- Description of the task -
Exactly reproduce the data from its first line through the line with "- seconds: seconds", leaving out every line after it.

- Material for the task -
::::::::

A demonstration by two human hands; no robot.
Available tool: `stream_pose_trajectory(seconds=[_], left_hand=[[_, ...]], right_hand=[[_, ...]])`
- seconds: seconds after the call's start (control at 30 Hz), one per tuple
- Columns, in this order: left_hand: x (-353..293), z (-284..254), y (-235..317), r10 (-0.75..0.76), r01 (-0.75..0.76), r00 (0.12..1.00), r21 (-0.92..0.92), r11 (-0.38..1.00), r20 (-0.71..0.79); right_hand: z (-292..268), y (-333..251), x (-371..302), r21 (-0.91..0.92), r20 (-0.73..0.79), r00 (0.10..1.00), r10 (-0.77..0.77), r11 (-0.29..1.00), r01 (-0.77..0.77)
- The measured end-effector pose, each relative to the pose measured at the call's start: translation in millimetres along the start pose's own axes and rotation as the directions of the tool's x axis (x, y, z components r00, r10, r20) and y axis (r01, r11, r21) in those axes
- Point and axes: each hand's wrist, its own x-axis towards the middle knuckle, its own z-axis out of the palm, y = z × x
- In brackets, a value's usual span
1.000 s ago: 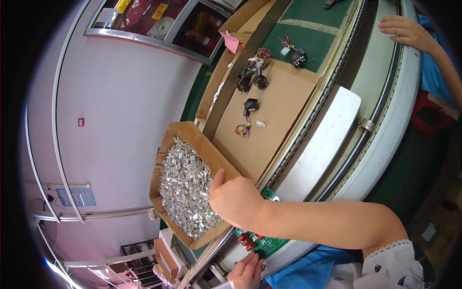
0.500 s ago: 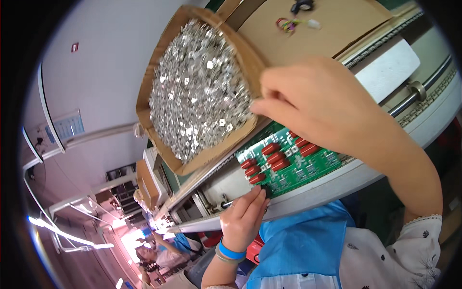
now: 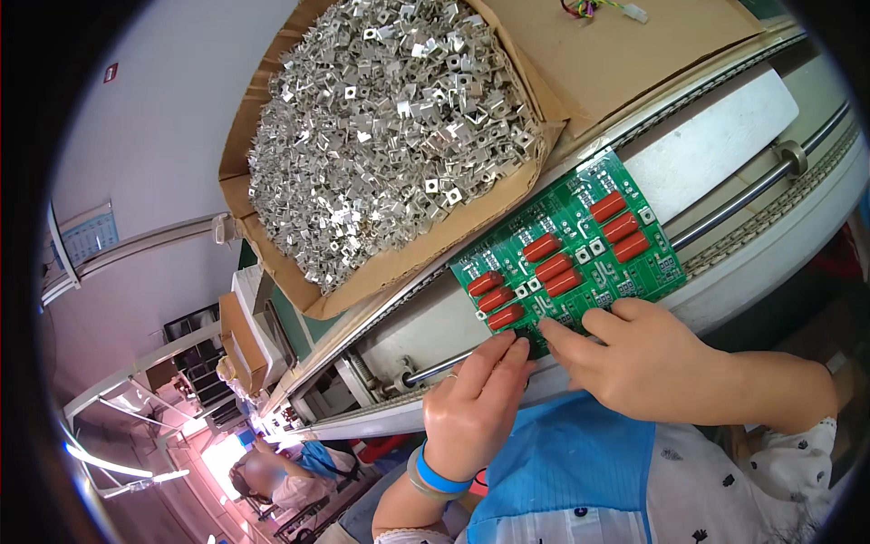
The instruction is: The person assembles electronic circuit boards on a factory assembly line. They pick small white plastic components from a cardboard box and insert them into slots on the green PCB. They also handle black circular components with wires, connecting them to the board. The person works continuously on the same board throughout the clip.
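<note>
A green circuit board (image 3: 512,245) with red oval components (image 3: 553,266) and small square metal tabs (image 3: 583,257) lies across the rails in front of me. My left hand (image 3: 478,392) has its fingers pressed together at the board's near left corner, against a small black part (image 3: 523,335); what they grip is hidden. My right hand (image 3: 634,358) rests at the board's near edge, palm down. Its bent fingers stand apart on the board, the leftmost tip close to my left fingertips. No part shows between them.
Beyond the board stands a cardboard box (image 3: 399,245) heaped with loose metal tabs (image 3: 390,136). A cardboard sheet (image 3: 652,63) with a coloured wire bundle (image 3: 598,7) lies to its right. A metal rod (image 3: 739,199) runs along the rails. Another person (image 3: 290,485) sits at lower left.
My right hand has come down from the box's right edge to the board's near edge, uncovering the board's right part. My left hand stays at the corner. The view has shifted somewhat.
</note>
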Motion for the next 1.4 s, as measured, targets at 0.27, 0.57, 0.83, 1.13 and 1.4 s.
stream_pose_trajectory(seconds=[0.27, 0.57, 0.83, 1.13, 1.4], left_hand=[[1.4, -3.6, 0.3, -0.005, 0.002, 0.998, 0.054, 0.999, 0.057], [3.4, -2.8, 0.8, 0.013, -0.016, 0.999, 0.06, 0.998, 0.046], [6.8, -6.9, 3.5, 0.029, -0.041, 0.996, 0.134, 0.99, 0.09], [5.5, -3.5, 6.4, 0.013, -0.022, 0.998, 0.142, 0.99, 0.066], [4.5, -1.5, 7.9, -0.006, 0.0, 0.999, 0.129, 0.992, 0.045]], right_hand=[[5.8, 0.3, -0.2, 0.052, 0.029, 0.999, 0.025, 0.998, -0.026], [8.9, 3.6, -3.1, 0.057, 0.006, 0.999, 0.034, 0.998, -0.034], [11.4, 4.7, -5.3, 0.056, -0.009, 0.999, 0.034, 0.998, -0.034], [10.9, 5.2, -6.7, 0.044, -0.001, 1.0, 0.03, 0.999, -0.03], [11.7, 5.1, -6.5, 0.045, -0.002, 0.999, 0.032, 0.998, -0.032]])
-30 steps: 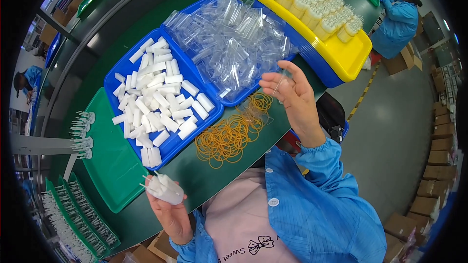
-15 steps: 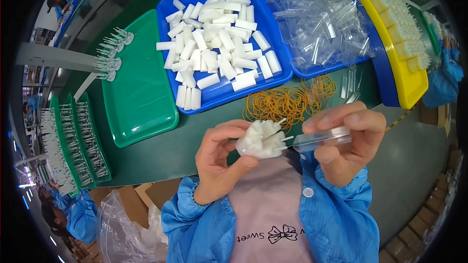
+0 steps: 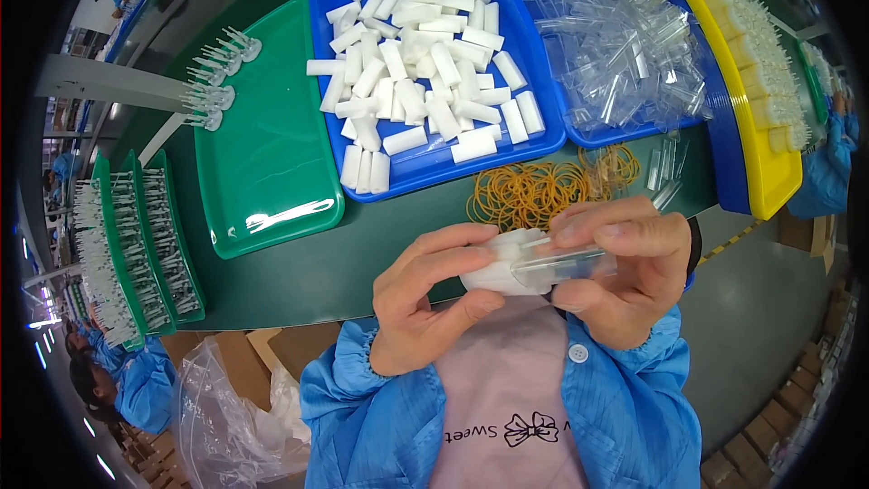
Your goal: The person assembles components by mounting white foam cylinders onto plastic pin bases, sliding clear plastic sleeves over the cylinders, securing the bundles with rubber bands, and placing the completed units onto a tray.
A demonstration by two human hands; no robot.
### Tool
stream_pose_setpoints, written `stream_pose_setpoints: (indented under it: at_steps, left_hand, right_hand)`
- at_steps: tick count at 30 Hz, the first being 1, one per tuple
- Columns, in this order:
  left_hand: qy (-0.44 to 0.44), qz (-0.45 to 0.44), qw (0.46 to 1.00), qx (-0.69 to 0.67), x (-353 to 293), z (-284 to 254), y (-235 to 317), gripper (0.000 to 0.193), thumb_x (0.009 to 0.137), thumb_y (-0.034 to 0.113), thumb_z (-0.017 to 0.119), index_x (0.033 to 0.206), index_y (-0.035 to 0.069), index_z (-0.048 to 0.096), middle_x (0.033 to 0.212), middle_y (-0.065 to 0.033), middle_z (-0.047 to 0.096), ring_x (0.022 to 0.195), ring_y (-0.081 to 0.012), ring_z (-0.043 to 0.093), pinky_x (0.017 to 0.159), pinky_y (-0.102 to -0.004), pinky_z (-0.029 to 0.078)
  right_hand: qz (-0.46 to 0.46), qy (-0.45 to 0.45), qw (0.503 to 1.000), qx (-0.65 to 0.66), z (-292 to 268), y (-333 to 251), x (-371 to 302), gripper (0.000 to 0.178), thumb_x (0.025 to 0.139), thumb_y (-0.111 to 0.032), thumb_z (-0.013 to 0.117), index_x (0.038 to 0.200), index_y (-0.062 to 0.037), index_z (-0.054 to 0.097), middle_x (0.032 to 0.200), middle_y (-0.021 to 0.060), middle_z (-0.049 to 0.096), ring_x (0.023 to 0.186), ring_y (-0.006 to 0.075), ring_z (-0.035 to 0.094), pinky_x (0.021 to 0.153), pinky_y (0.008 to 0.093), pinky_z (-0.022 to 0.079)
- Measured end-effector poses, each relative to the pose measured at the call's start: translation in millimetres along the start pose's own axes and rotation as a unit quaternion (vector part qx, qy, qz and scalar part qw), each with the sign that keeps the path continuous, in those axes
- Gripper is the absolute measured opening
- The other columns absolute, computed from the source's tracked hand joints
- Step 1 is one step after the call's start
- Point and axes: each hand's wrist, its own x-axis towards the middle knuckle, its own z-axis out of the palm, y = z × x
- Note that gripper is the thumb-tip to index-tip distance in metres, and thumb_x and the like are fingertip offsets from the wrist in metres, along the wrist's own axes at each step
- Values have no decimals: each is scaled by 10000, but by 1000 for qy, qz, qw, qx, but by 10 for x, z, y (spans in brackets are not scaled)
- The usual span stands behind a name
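My left hand (image 3: 425, 299) is closed round a bundle of white foam pieces (image 3: 498, 279), gripped between thumb and fingers. From the right, my right hand (image 3: 638, 263) pinches a clear plastic sleeve (image 3: 566, 266) with thumb and fingertips. The sleeve's left end overlaps the bundle's right side; whether it goes round one of the pieces cannot be made out. Thin white sticks seen on the bundle earlier are mostly hidden by the sleeve and fingers. Just beyond both hands lies a heap of yellow rubber bands (image 3: 525, 195) on the green table.
A blue tray (image 3: 398, 177) holds many white foam cylinders; another blue tray (image 3: 602, 136) holds clear sleeves. Yellow trays (image 3: 756, 190) with foam-and-stick bundles stand far right. On the left are a green tray (image 3: 272, 163) with several stick-topped pieces and tilted green racks (image 3: 136, 254).
The sleeve and my right hand have moved left against the foam bundle, where a gap was before. My left hand has shifted slightly right, and the whole view has shifted a little.
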Motion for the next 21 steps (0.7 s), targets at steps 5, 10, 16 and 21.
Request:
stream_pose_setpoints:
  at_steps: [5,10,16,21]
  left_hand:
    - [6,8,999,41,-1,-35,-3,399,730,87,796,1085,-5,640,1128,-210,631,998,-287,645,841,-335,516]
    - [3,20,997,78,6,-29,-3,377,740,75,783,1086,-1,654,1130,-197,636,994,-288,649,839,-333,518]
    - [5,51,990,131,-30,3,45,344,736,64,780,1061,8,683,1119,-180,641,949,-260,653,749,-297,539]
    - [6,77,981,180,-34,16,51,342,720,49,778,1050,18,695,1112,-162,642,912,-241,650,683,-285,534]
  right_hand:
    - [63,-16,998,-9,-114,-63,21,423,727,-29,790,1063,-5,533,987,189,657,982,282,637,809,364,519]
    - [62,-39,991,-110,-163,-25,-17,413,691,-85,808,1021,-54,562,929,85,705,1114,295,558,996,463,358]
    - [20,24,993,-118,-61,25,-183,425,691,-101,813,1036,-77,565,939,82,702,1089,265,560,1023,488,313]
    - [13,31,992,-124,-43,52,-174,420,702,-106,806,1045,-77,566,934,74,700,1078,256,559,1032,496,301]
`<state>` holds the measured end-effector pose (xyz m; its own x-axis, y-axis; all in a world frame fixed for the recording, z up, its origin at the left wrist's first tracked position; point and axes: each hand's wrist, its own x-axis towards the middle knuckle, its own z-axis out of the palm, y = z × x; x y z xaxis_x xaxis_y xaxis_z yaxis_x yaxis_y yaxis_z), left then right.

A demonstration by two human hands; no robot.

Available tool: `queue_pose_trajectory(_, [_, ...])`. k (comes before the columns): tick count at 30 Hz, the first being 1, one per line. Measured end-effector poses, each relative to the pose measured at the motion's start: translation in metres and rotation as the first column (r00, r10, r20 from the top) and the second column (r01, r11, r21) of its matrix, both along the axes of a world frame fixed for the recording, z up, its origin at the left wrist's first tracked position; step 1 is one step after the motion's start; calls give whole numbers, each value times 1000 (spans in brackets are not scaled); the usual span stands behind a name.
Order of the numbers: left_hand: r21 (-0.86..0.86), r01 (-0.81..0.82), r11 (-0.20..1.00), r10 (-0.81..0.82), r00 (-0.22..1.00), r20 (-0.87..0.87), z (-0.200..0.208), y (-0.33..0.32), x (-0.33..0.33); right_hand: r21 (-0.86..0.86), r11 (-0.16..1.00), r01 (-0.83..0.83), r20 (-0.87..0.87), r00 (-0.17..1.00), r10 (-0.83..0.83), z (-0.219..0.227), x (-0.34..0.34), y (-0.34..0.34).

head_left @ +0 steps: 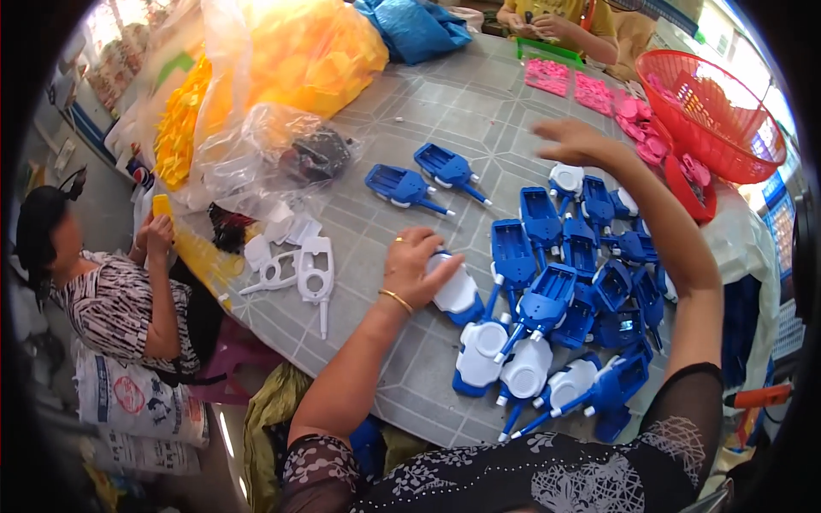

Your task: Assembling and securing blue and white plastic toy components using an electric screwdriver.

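Observation:
My left hand (pixel 414 267) grips a blue-and-white plastic toy casing (pixel 456 291), its white side up, at the left edge of a heap of similar parts. My right hand (pixel 568 142) is in the air beyond the heap with fingers stretched out, holding nothing. In the heap, blue casings (pixel 542 299) with open compartments and short stems overlap others showing white round fronts (pixel 525 369). Two blue casings (pixel 400 185) lie apart, beyond my left hand. White plastic frames (pixel 315 278) with round holes lie to its left.
Pink pieces (pixel 634 124) and a red basket (pixel 710 111) stand at the far right. A large clear bag of yellow pieces (pixel 316 51) fills the far left, near a blue bag (pixel 414 30). One person sits at the left; another works at the far side beside a green tray (pixel 547 53).

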<state>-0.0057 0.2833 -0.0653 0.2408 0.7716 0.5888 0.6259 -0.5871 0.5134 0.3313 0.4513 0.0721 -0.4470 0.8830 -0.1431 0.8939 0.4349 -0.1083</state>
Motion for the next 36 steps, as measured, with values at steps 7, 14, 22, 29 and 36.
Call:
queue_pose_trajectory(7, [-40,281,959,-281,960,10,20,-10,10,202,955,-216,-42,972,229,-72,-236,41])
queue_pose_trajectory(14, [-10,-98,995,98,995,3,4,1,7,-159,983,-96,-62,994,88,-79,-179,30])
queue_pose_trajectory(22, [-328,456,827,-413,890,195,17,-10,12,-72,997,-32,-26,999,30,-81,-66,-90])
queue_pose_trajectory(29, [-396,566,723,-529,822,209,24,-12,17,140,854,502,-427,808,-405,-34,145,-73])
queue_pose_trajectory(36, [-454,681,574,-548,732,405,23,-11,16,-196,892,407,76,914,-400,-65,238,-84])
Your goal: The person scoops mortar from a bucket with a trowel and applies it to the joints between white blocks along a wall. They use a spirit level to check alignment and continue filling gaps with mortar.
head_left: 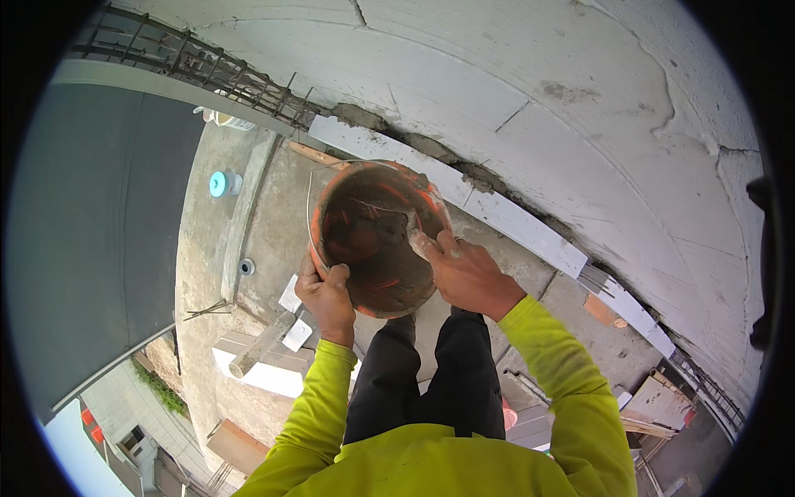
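Note:
An orange bucket (pixel 439 207) with a thin wire handle is tilted in front of me, its inside smeared with wet grey mortar (pixel 389 286). My left hand (pixel 325 300) is closed on the bucket's near left rim, the thumb over the edge. Over the right side of the opening, my right hand (pixel 464 267) grips a mortar-caked trowel (pixel 411 222). The trowel's neck reaches into the bucket, and its blade is hard to make out against the mortar.
A pale block wall (pixel 530 141) runs along the right, with white blocks (pixel 517 230) and mortar at its foot. Steel rebar (pixel 207 70) lies upper left. A cyan-lidded tub (pixel 222 184), a grey pipe (pixel 261 346) and white blocks (pixel 286 377) are on the concrete below.

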Available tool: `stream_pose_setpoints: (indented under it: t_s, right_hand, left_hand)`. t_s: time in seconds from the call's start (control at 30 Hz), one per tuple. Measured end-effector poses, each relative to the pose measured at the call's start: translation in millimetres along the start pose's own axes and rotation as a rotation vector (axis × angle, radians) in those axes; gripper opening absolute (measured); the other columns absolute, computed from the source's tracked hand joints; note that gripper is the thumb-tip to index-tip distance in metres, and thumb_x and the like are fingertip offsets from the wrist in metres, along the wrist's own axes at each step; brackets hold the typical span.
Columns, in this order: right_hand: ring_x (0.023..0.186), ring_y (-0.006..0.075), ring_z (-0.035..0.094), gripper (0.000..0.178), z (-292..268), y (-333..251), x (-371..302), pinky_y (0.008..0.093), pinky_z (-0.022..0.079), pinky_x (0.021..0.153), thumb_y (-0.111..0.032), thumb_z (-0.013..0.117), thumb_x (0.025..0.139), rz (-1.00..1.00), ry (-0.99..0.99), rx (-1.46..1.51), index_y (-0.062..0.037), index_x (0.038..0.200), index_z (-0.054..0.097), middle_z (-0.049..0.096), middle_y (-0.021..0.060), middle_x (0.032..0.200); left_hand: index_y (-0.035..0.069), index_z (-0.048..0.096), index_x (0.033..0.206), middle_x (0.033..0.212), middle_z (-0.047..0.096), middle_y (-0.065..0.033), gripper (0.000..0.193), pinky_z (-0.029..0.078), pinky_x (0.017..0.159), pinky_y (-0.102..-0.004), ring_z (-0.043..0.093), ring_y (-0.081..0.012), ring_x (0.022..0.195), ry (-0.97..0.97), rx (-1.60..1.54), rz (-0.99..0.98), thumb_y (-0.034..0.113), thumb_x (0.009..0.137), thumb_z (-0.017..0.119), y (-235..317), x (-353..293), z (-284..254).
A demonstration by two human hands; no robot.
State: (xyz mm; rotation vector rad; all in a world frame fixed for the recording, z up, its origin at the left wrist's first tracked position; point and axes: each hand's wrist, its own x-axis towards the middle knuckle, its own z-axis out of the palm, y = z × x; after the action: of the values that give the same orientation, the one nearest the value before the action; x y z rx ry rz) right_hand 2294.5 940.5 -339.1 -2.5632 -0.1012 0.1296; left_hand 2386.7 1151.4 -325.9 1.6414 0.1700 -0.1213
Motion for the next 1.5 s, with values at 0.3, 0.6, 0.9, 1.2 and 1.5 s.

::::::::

- Task answer -
A demonstration by two human hands; no robot.
Available tool: `stream_pose_trajectory(seconds=[_], left_hand=[[_, ...]], right_hand=[[_, ...]])`
- seconds: seconds after the call's start (control at 30 Hz), one per tuple

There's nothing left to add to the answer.